AL – General Encyclopedias
Brockhaus Conversations-Lexikon: oder kurzgefaßtes Handwörterbuch [Brockhaus Concise Encyclopedia]. New type-setting and facsimile of the 1809-1811 1st ed. 1 CD-ROM. Berlin: Directmedia, 2005. (Digitale Bibliothek,131). ISBN 3-89853-531-2: EUR 45 [08-1/2-017]
Damen-Conversations-Lexikon [Ladies’ Encyclopedia]. Ed. Carl Herloßsohn. New type-setting and facsimile of the 10-vol.1834-1838 ed. Berlin: 1 CDROM. Directmedia, 2005. (Digitale Bibliothek, 118). ISBN 3-89853-518-5: EUR 45 [08-1/2-018]

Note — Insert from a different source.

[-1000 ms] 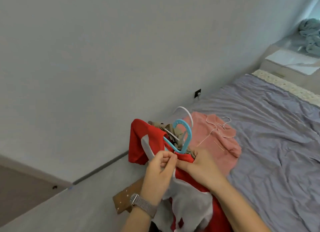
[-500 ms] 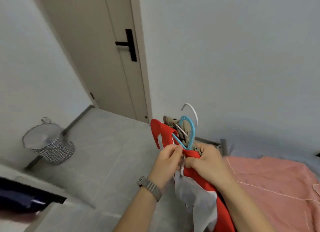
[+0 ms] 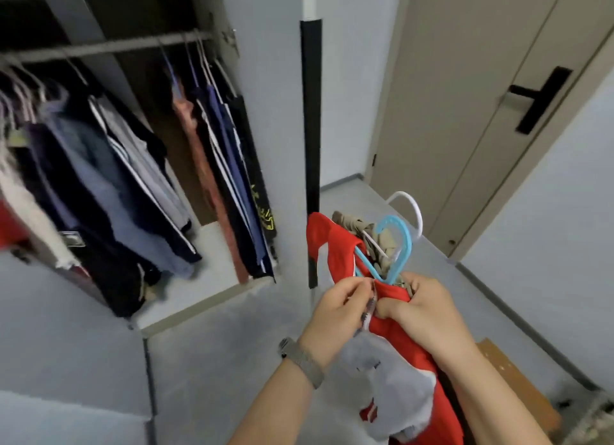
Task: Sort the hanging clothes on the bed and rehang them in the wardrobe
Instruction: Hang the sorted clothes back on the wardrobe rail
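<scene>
Low and right of centre, both hands meet in front of the open wardrobe point(image 3: 232, 128), gripping a red and grey garment point(image 3: 392, 355) at its collar. Fingers of the left hand point(image 3: 335, 315) are curled and pressed together, thumb and forefinger pinching the collar edge where a thin white strip runs down between the two hands. Fingers of the right hand point(image 3: 425, 311) are closed around bunched red cloth just beside that strip, so the knuckles of the two hands nearly touch. A grey woven watch band point(image 3: 304, 361) circles the left wrist.

Rising straight out of the grip is the hook of a blue hanger point(image 3: 397, 245), its base tucked between the fingertips; the hook of a white hanger point(image 3: 410, 212) arches just behind it. A crumpled beige garment point(image 3: 358, 228) sits at the necks of the hangers, above the right hand. Red cloth stands up to the left of the hooks and hangs down below the wrists, with the grey panel falling under the left hand.

Along the upper left, a rail point(image 3: 109, 45) inside the wardrobe carries hung clothes point(image 3: 139, 185), dark, blue and rust-coloured, somewhat blurred. A black vertical strip point(image 3: 310, 128) edges the wardrobe's right side. A beige door point(image 3: 481, 95) with a black handle point(image 3: 541, 97) stands at the upper right.
</scene>
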Demonstrator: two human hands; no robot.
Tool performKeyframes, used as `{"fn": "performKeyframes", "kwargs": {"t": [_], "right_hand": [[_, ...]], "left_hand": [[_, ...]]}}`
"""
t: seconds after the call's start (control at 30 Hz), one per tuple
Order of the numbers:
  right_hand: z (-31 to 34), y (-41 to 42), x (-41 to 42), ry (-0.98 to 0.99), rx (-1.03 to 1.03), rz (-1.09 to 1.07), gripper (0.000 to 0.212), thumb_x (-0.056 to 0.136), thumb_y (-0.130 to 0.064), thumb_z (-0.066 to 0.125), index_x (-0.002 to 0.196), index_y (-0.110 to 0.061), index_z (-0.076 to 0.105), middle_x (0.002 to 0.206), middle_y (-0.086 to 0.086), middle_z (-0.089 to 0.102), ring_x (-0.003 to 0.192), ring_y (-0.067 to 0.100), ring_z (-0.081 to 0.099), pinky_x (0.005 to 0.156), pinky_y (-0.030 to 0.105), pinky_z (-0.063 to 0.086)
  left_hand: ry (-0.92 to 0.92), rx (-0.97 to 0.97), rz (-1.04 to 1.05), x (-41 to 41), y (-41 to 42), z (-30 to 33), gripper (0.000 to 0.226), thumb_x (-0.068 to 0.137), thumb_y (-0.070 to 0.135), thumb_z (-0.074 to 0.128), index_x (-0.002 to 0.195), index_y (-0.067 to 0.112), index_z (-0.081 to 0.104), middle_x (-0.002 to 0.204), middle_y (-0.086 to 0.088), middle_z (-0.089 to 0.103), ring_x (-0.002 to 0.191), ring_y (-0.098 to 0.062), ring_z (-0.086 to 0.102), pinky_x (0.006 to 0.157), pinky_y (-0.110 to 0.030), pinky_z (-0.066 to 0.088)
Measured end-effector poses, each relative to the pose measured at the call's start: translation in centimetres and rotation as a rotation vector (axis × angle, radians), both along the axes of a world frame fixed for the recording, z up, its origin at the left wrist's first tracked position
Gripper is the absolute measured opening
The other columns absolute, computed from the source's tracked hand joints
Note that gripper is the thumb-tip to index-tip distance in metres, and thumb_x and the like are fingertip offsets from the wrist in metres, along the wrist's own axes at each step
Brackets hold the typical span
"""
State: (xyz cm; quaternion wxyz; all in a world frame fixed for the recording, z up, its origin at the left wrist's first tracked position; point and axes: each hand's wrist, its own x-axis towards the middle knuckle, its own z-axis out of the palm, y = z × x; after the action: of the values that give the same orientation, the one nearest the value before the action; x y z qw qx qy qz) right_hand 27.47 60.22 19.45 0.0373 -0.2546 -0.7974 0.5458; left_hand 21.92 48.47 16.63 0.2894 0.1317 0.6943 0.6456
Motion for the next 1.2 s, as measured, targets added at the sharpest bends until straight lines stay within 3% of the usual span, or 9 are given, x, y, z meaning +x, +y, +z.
{"fn": "performKeyframes", "kwargs": {"t": [0.07,0.17,0.33,0.43,0.6,0.77,0.9,1.1,1.2], "right_hand": [[0.3,-4.2,-2.1,0.024,-0.012,0.046,0.022,0.066,-0.001,0.071,0.057,-0.003,0.051,0.048,-0.001,0.048,0.046,0.009,0.042,0.046,0.023,0.037],[0.6,-9.5,-5.0,0.06,-0.052,0.072,0.025,0.066,0.003,0.069,0.054,-0.008,0.051,0.045,0.0,0.047,0.042,0.01,0.041,0.039,0.018,0.033],[0.6,-15.6,-10.6,0.073,-0.11,0.137,0.015,0.062,0.001,0.068,0.067,0.005,0.055,0.056,0.01,0.052,0.053,0.017,0.046,0.052,0.033,0.039],[0.6,-17.9,-14.2,0.076,-0.155,0.157,0.016,0.056,-0.009,0.069,0.067,0.0,0.061,0.056,0.013,0.058,0.052,0.017,0.051,0.053,0.033,0.043],[0.6,-20.0,-21.9,0.037,-0.216,0.248,0.005,0.065,-0.001,0.068,0.066,-0.005,0.066,0.058,0.012,0.065,0.05,0.017,0.056,0.053,0.032,0.046],[1.5,-21.1,-30.0,0.018,-0.28,0.358,0.011,0.068,0.001,0.067,0.07,-0.009,0.071,0.064,0.013,0.07,0.055,0.021,0.061,0.056,0.033,0.049],[3.4,-22.2,-35.8,0.018,-0.281,0.447,0.012,0.066,0.002,0.065,0.067,-0.009,0.07,0.059,0.009,0.067,0.051,0.016,0.058,0.049,0.026,0.045],[5.3,-23.7,-43.2,0.035,-0.214,0.533,0.014,0.066,0.002,0.067,0.061,-0.011,0.068,0.056,0.007,0.066,0.049,0.014,0.058,0.048,0.026,0.045],[6.1,-24.1,-47.2,0.06,-0.162,0.531,0.016,0.067,0.002,0.069,0.06,-0.012,0.069,0.058,0.009,0.067,0.051,0.017,0.061,0.053,0.03,0.047]], "left_hand": [[0.036,0.04,0.073,-1.2,-4.3,0.5,0.024,0.097,0.023,0.046,0.087,0.007,0.062,0.078,-0.001,0.056,0.075,-0.006,0.052,0.076,-0.025,0.048],[0.083,0.048,0.17,-3.2,-9.2,0.9,0.019,0.097,0.021,0.047,0.094,0.013,0.063,0.076,0.011,0.057,0.07,0.005,0.052,0.07,-0.008,0.044],[0.103,0.048,0.298,-7.6,-14.9,1.3,0.02,0.097,0.021,0.047,0.099,0.013,0.064,0.078,0.016,0.058,0.074,0.008,0.052,0.075,-0.009,0.042],[0.118,0.039,0.362,-10.6,-16.8,1.3,0.018,0.097,0.02,0.045,0.096,0.015,0.063,0.081,0.012,0.059,0.075,0.007,0.053,0.075,-0.009,0.042],[0.14,-0.026,0.441,-17.7,-19.1,0.7,0.022,0.097,0.025,0.045,0.097,0.012,0.063,0.091,0.004,0.062,0.085,-0.003,0.056,0.084,-0.019,0.045],[0.129,-0.036,0.515,-24.9,-20.2,1.5,0.025,0.097,0.026,0.045,0.097,0.008,0.062,0.085,0.002,0.06,0.078,-0.002,0.054,0.074,-0.016,0.045],[0.091,0.004,0.607,-30.1,-21.5,3.0,0.023,0.097,0.023,0.046,0.093,0.009,0.063,0.08,0.002,0.061,0.071,-0.001,0.055,0.068,-0.015,0.046],[0.066,0.064,0.666,-37.1,-23.5,4.3,0.028,0.097,0.024,0.047,0.1,0.001,0.063,0.1,-0.022,0.066,0.09,-0.025,0.062,0.09,-0.04,0.049],[0.063,0.087,0.62,-41.2,-24.6,4.8,0.029,0.095,0.03,0.048,0.1,0.007,0.065,0.103,-0.019,0.067,0.099,-0.032,0.063,0.094,-0.044,0.05]]}}
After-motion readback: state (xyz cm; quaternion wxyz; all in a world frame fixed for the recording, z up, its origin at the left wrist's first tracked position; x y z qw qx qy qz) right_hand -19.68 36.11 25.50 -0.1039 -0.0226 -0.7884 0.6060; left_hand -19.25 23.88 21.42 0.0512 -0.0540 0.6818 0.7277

Herders Conversations-Lexikon [Herder’s Encyclopedia]. New type-setting and facsimile of the 1854-1857 1st ed. 1 CD-ROM. Berlin: Directmedia, 2005. (Digitale Bibliothek, 133). ISBN 3-89853-533-9: EUR 90 [08-1/2-019]
Pierer’s Universal-Lexikon [Pierer’s Universal Encyclopedia]. New type-setting and facsimile of the 1857-1865 4th ed. 1 DVDBerlin: Directmedia, 2005. (Digitale Bibliothek, 115). ISBN 3-89853-15-0: EUR 240 [08-1/2-020]
These CD and DVD editions of four major encyclopedias from the first half of the 19th century were published by Directmedia Publishing in 2005 in its Digitale Bibliothek, a series that makes older works no longer in copyright available inexpensively. The group also includes the Bilder-Conversations-Lexikon [Illustrated Encyclopedia], published by Brockhaus (1837-1841), which is not reviewed here. All of these are also available free on the Internet at http://www.zeno.org.
The following table gives an overview of the four encyclopedias:
|Place||Amsterdam; vol. 8: Leipzig||Leipzig; from vol. 3: Adorf||Freiburg||Altenburg|
|Publisher||Friedrich Arnold Brockhaus||Carl Herloßsohn||Herder (ed: Joh. Bumüller)||Heinrich August, later Eugen Pierer|
|No. of Volumes||6+2 suppl.||10||5||19|
|No. of Articles||6,992||7,112||39,773||212,132|
|Pages on CD/DVD||10,738||11,700||43,216||262,828|
|Illustrations||None||10 steel engravings||None||None|
|New Edition||Berlin, 2005||Berlin, 2005||Berlin, 2005||Berlin, 2005|
|Price of New Ed.||€ 45||€ 45||€ 90||€ 240|
Friedrich Arnold Brockhaus bought an unfinished encyclopedia begun by Renatus Gotthelf Löbel and Christian Wilhelm Franke in 1805 and issued the finished work in 1809. Two supplements followed by 1811 and are included in the CD-ROM and the index. The work became a bestseller in subsequent editions, and the 21st edition of Brockhaus-Enzyklopädie came out in 2006 in 30 volumes.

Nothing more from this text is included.